“Transgender people come from all walks of life. We are dads and moms, brothers and sisters, sons and daughters. We are your coworkers and your neighbors. We are 7-year-old children and 70-year-old grandparents. We are a diverse community, representing all racial and ethnic backgrounds, as well as faith backgrounds.”
This is how Human Rights Campaign(HRC), the largest national lesbian, gay, bisexual, transgender and queer civil rights organization in America begins their introduction to understanding transgender people. However, this is not how the world sees them. There are a lot of stereotypes and mainstream media (mis)representations that define transgender people as an average person, especially so in India.

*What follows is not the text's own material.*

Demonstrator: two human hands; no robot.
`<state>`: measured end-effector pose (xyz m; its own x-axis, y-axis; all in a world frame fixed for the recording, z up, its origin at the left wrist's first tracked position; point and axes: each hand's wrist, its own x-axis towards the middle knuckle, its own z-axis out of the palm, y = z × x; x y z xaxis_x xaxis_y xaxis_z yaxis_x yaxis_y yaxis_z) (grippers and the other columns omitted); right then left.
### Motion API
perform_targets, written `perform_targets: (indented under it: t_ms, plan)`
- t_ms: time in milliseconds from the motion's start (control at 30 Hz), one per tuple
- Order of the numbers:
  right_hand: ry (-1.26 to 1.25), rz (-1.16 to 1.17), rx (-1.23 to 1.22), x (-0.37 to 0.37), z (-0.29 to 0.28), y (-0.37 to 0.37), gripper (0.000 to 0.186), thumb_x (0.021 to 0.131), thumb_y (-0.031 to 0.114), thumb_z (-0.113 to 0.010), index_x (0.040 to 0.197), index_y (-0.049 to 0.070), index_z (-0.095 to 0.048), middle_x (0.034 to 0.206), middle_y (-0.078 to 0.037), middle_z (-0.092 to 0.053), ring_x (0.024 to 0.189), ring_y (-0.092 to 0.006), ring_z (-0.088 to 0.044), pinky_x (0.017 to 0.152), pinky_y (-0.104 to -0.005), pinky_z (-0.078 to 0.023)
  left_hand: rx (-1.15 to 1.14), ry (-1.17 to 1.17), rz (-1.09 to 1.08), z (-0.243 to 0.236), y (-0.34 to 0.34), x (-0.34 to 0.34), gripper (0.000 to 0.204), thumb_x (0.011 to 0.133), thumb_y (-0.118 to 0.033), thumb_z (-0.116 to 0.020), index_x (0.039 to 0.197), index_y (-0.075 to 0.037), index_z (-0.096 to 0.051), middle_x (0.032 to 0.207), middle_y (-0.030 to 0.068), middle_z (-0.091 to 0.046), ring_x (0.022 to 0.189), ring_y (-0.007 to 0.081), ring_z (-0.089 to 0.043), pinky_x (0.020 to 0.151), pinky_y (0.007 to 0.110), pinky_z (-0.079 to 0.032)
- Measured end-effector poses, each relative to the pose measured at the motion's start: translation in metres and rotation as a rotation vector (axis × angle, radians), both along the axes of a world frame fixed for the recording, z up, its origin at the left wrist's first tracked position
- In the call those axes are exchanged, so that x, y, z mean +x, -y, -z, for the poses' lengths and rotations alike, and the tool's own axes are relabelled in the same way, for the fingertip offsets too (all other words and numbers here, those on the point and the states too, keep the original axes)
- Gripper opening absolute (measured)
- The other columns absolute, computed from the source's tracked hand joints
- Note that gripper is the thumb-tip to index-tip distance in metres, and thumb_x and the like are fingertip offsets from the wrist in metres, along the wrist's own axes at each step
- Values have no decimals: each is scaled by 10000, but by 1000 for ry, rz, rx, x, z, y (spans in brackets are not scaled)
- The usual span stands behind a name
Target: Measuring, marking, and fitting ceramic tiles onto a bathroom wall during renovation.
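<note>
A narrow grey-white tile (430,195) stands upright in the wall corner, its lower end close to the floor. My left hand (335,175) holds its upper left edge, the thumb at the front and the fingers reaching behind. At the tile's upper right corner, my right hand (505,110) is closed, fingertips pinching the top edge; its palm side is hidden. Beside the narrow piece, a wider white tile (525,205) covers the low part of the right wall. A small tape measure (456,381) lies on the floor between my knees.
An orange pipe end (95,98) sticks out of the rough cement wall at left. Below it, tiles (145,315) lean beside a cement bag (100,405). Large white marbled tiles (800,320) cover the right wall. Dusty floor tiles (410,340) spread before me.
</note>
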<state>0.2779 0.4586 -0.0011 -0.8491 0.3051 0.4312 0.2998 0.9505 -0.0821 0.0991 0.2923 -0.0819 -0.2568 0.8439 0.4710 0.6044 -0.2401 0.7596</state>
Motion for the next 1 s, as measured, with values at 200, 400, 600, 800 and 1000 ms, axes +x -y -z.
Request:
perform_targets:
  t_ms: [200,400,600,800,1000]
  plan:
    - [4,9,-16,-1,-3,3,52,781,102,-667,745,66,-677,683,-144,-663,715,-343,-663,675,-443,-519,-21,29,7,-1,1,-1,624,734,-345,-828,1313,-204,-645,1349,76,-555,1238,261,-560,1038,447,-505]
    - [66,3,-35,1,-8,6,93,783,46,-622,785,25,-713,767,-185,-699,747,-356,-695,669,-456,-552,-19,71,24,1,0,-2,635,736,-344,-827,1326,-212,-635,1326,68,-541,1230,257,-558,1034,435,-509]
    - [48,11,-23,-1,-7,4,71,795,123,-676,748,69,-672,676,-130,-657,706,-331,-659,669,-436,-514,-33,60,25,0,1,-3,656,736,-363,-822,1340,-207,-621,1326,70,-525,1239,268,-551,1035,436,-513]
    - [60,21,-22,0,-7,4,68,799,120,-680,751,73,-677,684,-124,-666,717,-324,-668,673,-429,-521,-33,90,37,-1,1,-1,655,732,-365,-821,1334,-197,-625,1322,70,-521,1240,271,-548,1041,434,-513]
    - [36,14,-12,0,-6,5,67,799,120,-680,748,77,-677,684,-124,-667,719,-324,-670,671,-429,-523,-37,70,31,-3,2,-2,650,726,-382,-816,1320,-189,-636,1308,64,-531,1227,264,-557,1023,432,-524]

For most of the Indians, chance encounters with “hijras” in typical suburban train compartments are their only interactions or very often introductions to transgender people. Due to this sheer ignorance, the false notion of transgender people as nothing but beggars, sex workers or drug dealers has been passed on like an infectious disease to an extent that people fail to recognize them as fellow humans. Thus, their lives and stories are de-humanized, resulting in various forms of oppression being meted out to them at various walks.
As a result of such systematic oppression, transgender people are marginalized and face many socio-economic, cultural and political challenges. However, the greatest and gravest of all problems as we see is SILENCE: Silence forced on their own narratives, policy issues, lost lives, and social deaths. This silence acts as a fertile breeding ground and hence becomes the root cause for all kinds of societal stigma, making “transgender” a huge social taboo. Thus conversations around “The TRANSGENDER Elefant” become uncomfortable, disgusting or unwanted. That is where “Elefant in the Room” comes in.